• _Study material_
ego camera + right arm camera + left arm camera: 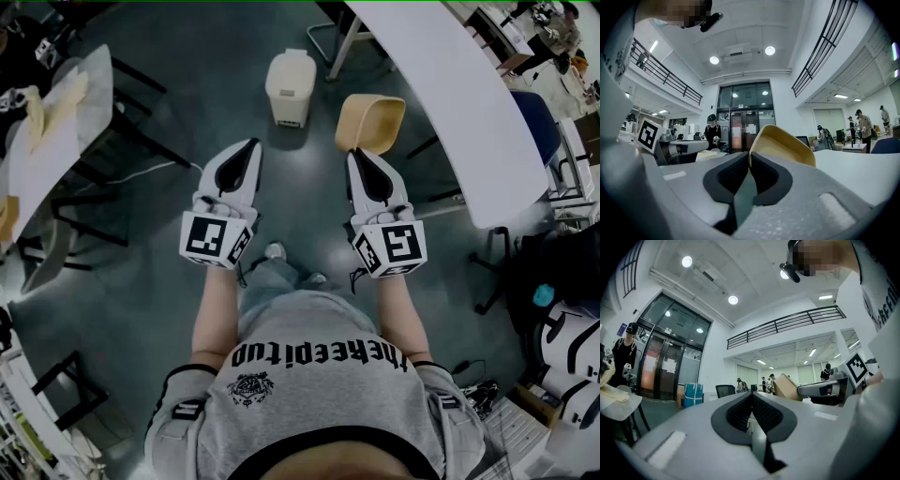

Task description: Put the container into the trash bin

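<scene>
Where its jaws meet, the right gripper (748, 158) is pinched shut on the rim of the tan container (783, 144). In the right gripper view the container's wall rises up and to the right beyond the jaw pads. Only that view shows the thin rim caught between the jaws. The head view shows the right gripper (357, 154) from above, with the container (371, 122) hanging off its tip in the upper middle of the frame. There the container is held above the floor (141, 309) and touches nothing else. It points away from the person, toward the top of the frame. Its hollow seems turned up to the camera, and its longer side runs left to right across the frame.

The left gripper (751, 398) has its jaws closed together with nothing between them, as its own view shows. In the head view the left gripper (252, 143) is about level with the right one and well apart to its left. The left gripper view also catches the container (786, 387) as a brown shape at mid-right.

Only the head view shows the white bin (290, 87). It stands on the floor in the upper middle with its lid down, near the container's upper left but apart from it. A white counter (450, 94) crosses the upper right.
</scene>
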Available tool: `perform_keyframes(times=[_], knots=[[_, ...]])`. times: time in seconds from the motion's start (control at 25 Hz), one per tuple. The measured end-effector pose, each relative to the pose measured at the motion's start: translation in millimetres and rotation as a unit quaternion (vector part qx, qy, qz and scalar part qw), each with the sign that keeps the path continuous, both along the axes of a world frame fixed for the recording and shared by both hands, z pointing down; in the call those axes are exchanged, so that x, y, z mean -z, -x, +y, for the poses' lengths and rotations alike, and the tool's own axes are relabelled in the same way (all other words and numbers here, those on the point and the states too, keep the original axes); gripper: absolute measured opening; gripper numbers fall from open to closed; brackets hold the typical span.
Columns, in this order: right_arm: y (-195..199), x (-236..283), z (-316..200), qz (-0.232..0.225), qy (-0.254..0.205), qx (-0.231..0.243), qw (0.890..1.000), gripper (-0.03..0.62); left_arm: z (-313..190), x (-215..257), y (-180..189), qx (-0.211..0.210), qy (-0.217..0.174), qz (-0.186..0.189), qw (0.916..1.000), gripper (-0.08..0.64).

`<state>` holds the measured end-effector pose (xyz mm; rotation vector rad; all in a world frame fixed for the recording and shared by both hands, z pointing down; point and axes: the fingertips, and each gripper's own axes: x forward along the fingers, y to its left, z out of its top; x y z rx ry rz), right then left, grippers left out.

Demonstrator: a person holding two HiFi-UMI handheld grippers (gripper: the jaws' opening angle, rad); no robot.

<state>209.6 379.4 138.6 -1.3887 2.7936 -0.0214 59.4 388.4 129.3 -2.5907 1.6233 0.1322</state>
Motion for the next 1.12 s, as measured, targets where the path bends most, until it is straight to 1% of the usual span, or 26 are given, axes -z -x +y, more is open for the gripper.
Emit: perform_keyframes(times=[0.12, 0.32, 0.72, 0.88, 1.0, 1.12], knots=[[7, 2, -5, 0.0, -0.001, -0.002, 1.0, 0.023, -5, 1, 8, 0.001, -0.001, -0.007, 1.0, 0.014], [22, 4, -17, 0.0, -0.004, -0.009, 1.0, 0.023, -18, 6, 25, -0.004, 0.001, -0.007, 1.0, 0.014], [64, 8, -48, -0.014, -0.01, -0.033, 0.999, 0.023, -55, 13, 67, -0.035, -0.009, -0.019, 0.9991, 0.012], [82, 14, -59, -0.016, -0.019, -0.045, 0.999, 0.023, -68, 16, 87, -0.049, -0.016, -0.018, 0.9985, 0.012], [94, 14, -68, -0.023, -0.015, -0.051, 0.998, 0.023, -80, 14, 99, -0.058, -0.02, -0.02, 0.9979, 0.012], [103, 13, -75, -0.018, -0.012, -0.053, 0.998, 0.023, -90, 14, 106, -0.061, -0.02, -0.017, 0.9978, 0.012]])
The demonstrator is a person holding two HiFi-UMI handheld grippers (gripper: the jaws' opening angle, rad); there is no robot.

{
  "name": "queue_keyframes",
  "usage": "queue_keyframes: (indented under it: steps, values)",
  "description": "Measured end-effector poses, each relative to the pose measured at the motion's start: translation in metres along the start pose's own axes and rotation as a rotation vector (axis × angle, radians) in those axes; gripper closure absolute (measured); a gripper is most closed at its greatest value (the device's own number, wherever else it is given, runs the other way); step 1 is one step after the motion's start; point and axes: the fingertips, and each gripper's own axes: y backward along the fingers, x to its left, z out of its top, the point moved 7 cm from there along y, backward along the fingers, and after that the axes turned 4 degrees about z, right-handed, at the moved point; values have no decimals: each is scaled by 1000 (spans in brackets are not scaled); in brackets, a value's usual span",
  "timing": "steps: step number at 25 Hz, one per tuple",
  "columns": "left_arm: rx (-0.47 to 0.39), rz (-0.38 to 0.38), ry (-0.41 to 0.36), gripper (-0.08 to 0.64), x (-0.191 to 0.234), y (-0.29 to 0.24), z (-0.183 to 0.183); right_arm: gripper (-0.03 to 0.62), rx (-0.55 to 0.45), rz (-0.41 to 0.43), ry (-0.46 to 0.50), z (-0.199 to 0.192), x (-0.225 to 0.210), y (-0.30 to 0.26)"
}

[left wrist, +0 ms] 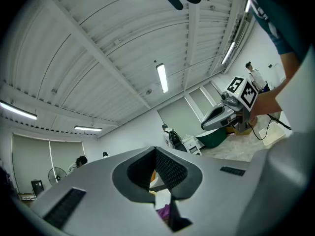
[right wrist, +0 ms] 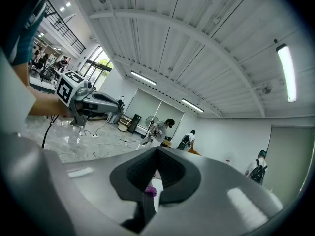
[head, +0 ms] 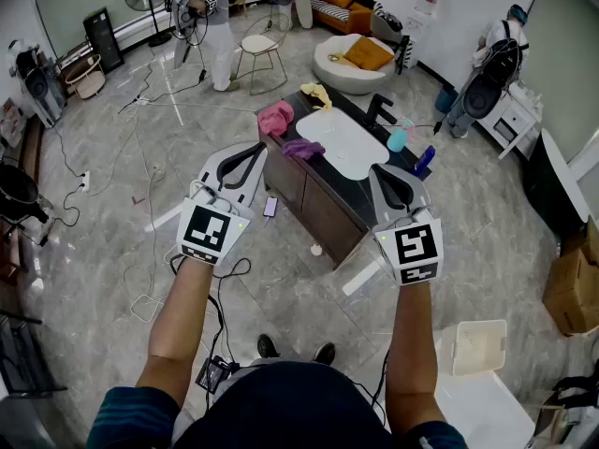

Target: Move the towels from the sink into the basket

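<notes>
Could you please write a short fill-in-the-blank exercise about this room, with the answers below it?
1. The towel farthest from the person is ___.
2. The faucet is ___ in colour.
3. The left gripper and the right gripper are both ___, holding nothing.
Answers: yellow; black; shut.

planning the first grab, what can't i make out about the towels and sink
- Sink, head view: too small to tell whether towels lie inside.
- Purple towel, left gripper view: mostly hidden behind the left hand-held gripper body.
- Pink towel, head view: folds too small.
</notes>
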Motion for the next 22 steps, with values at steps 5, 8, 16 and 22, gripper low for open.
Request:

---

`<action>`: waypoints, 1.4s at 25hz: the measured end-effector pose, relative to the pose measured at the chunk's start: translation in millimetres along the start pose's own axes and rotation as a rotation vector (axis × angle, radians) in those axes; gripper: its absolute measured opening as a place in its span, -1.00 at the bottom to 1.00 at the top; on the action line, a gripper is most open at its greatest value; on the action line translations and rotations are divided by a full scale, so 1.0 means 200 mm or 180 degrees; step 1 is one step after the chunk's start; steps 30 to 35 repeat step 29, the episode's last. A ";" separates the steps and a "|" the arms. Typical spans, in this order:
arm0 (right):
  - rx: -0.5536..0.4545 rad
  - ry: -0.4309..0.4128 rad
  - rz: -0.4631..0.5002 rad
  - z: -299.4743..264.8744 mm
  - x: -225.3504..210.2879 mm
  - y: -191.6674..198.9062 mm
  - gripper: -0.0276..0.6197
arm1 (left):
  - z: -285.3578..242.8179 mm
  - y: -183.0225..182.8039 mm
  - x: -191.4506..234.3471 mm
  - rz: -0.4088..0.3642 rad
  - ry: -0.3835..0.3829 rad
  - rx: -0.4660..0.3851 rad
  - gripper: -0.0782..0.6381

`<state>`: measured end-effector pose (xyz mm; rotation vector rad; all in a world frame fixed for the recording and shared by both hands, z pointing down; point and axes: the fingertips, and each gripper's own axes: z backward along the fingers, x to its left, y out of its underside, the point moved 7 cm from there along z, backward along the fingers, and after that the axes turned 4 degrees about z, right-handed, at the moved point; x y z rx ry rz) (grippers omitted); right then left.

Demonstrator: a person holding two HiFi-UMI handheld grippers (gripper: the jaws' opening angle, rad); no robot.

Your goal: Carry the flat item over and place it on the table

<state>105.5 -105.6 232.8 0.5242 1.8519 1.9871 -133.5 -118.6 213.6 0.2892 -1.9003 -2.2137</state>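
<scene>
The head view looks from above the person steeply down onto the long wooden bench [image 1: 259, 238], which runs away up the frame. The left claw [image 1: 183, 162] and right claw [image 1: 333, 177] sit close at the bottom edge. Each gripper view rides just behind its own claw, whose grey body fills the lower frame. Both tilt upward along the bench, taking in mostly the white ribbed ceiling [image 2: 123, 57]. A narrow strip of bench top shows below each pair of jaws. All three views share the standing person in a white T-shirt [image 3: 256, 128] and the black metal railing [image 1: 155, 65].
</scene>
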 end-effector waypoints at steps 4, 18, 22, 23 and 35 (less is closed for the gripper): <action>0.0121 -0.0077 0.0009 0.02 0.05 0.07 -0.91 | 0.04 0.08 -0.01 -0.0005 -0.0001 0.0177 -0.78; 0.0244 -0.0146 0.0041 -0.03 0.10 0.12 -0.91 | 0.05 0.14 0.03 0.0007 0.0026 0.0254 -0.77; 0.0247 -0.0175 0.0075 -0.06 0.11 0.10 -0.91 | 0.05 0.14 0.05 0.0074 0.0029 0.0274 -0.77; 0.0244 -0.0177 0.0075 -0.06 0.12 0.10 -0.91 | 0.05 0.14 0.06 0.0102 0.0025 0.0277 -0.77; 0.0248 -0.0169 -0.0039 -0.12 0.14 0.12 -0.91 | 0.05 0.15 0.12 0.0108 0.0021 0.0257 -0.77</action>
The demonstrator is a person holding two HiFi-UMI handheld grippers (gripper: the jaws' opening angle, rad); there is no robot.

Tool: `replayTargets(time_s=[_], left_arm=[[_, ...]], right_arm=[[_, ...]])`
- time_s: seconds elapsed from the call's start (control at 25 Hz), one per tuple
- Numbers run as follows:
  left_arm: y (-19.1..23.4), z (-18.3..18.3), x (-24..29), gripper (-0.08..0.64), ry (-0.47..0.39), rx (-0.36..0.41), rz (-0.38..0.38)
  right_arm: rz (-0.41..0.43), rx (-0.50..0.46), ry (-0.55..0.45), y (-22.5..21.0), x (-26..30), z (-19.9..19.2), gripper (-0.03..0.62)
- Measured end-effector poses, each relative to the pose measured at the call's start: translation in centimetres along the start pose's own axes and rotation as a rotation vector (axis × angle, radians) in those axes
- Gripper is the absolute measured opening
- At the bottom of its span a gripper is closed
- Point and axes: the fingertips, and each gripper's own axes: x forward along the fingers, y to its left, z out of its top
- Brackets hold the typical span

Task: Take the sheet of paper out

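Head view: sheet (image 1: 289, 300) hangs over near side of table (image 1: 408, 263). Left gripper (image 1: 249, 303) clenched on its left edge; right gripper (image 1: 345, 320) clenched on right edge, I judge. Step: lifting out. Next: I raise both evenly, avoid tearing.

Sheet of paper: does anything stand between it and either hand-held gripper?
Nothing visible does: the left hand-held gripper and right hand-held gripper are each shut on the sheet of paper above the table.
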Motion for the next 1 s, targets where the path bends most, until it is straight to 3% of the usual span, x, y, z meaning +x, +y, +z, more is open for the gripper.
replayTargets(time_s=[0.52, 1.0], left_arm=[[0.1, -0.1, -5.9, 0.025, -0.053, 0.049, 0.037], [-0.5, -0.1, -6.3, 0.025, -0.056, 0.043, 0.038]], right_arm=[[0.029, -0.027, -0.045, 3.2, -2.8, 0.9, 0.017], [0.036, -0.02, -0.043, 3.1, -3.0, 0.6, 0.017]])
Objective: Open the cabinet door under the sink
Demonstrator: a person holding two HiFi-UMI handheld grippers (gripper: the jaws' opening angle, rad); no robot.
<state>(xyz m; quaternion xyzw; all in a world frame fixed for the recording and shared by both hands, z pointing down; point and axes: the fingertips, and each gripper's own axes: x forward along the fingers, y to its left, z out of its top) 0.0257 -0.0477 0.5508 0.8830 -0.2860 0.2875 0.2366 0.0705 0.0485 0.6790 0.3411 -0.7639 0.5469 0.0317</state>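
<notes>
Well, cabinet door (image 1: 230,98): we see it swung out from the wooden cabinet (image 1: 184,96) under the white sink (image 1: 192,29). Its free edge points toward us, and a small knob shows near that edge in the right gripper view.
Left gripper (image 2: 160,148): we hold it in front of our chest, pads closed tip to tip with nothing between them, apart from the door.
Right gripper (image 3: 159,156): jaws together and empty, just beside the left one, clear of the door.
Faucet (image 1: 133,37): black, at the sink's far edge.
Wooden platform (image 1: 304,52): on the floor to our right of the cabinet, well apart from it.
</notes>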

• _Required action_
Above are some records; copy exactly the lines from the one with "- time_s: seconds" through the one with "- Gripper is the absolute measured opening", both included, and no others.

• _Solution to the problem_
- time_s: seconds elapsed from the call's start (control at 25 Hz), one per tuple
- Numbers run as follows:
  left_arm: y (-19.1..23.4), z (-18.3..18.3), x (-24..29), gripper (-0.08..0.64), ry (-0.47..0.39), rx (-0.36..0.41), rz (-0.38..0.38)
  right_arm: rz (-0.41..0.43), rx (-0.50..0.46), ry (-0.55..0.45), y (-22.5..21.0), x (-26..30), z (-19.9..19.2), gripper (-0.03..0.62)
- Measured end-effector poses, each relative to the pose measured at the call's start: translation in centimetres along the start pose's own axes and rotation as a rotation vector (axis × angle, radians) in those axes
- Gripper is the absolute measured opening

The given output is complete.